I'm struggling with my understanding about Cyclone V transceivers in SX/GX devices.

We have a custom board with 2 Cyclone V FPGAs. The one is an SX and the other one a GX device.

They are connected via 2 transceiver lanes.

I succesfully modified the Transceiver Toolkit example to get a testpattern communication between both devices in full duplex mode on both lanes. No errors occur (unless I inject one) and it runs stable over hours. So I'm pretty confident that the hardware is just okay.....

Now, I would like to implement my own transceiver FPGA fabric logic. I tried to understand the test pattern generator and ckecker source code that drives the Toolkit examples.

I implemented my own components in VHDL (because this is my preferred language) and I'm able to transmit data via the serial link. I used the same settings of the transceivers (in QSys) as in the toolkit examples.

However, I really have troubles in understanding how I have to interpret the data that I get on the receive side of the transceiver link.
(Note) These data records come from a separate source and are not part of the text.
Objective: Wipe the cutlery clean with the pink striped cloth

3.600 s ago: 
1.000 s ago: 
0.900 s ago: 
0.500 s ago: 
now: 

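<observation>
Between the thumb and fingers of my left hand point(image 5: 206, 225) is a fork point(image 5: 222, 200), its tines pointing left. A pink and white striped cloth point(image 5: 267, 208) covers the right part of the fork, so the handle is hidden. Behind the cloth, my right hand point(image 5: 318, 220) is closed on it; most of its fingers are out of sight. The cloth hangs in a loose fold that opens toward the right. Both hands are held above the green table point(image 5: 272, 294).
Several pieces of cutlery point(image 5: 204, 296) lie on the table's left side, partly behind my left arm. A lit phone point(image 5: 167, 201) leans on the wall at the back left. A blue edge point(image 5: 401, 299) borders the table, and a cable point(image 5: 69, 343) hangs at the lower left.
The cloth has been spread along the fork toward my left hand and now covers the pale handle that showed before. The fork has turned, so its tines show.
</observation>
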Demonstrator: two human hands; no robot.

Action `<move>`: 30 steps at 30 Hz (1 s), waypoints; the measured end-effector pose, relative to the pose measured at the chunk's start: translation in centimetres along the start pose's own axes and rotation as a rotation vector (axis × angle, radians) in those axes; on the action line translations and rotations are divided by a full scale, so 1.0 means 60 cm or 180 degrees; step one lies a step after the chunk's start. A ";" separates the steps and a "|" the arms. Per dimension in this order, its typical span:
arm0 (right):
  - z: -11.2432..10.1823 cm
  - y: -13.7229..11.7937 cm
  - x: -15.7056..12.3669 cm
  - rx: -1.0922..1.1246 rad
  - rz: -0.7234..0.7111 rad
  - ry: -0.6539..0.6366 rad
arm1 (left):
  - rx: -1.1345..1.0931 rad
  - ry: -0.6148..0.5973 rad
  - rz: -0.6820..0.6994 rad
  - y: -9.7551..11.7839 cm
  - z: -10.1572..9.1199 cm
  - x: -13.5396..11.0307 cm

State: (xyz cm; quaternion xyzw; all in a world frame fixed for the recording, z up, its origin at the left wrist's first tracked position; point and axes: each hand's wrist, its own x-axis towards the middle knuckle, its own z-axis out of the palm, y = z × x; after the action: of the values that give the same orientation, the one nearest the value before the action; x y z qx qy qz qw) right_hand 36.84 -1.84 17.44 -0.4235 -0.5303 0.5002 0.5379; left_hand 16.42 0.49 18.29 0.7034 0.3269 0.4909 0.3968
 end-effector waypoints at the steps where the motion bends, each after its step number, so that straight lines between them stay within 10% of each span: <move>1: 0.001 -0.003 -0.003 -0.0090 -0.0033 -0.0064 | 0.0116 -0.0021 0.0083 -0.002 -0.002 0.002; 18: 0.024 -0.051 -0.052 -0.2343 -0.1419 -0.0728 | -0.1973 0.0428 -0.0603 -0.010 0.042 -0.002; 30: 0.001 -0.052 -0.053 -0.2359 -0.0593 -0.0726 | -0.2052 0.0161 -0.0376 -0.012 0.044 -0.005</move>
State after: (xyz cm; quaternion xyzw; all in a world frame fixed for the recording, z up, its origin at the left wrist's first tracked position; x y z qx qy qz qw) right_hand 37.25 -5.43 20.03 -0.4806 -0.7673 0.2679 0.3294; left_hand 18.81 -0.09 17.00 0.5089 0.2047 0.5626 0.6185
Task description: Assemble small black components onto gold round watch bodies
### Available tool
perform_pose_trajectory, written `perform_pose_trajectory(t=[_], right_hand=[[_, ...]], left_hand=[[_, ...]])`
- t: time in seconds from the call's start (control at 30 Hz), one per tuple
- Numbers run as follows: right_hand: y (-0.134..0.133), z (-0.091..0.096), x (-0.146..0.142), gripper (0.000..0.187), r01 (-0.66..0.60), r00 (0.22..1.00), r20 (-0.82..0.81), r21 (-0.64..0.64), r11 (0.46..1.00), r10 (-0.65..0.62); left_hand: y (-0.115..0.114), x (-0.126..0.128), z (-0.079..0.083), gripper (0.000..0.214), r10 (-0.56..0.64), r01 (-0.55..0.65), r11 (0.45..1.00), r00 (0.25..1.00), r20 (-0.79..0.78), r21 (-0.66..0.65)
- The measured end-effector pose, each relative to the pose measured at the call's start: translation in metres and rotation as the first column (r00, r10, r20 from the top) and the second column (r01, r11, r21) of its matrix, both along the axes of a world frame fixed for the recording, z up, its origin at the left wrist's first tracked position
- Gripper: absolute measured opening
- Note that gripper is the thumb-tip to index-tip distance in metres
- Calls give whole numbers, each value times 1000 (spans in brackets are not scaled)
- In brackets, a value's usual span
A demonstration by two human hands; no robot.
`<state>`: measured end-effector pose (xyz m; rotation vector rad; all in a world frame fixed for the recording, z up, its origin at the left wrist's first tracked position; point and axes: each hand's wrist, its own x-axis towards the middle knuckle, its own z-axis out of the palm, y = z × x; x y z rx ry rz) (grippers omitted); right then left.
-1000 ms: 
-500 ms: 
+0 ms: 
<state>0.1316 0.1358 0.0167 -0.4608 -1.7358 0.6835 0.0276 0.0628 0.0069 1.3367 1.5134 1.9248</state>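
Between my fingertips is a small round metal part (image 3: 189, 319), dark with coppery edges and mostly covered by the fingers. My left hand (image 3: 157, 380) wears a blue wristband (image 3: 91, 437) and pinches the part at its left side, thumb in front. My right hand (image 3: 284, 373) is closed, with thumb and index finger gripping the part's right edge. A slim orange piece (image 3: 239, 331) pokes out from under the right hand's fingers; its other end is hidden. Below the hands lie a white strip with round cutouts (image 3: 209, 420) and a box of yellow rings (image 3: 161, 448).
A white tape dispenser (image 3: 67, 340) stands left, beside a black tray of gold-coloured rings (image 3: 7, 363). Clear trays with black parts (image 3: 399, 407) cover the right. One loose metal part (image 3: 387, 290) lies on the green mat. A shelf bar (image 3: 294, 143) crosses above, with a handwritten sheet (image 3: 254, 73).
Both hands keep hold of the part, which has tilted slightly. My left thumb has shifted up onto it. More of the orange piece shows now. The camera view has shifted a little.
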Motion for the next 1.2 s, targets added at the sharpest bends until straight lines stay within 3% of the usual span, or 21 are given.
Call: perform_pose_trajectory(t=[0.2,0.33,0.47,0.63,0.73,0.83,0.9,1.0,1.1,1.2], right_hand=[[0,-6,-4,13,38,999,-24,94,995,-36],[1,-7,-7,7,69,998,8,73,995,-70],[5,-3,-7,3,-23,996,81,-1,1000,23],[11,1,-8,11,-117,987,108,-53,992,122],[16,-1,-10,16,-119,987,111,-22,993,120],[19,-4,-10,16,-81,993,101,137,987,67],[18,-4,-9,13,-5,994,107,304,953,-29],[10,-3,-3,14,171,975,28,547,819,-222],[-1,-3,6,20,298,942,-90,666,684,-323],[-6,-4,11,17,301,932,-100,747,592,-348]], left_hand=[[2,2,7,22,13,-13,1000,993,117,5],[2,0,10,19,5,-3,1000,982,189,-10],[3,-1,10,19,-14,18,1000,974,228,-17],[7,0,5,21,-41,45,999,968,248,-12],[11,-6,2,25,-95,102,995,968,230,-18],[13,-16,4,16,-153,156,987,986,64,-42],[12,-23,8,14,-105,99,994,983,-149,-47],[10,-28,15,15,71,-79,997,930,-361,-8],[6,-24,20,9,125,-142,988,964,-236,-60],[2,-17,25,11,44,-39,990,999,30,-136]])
The first naive step has been to send a 32 bit wide data word to the parallel tx data port of the native transceiver component and receive the same 32 bit word on the rx data port of the receiving native transceiver component...... That was completely not the case, so I digged more and found out that I probably have to use a 40 bit wide port on the transceiver components, because there is a gap of 2 bits for each 8 bit user data which are just not important, if I don't use 8b/10b encoding. So I put my user data that I would like to transmit (32bit) on the transmitter port in that way:

tx_port(7 downto 0) <= data(7 downto 0);

tx_port(17 downto 10) <= data(15 downto 8);

tx_port(27 downto 20) <= data(23 downto 16);

tx_port(37 downto 30) <= data(31 downto 24);

After that, again, I was expecting that I receive something similar on the rx side that I send on the tx side.... which was not the case. It is not even so that the data is shifted because I may miss some word alignment, it is just somehow confused so that the data is not recognisable, at all.....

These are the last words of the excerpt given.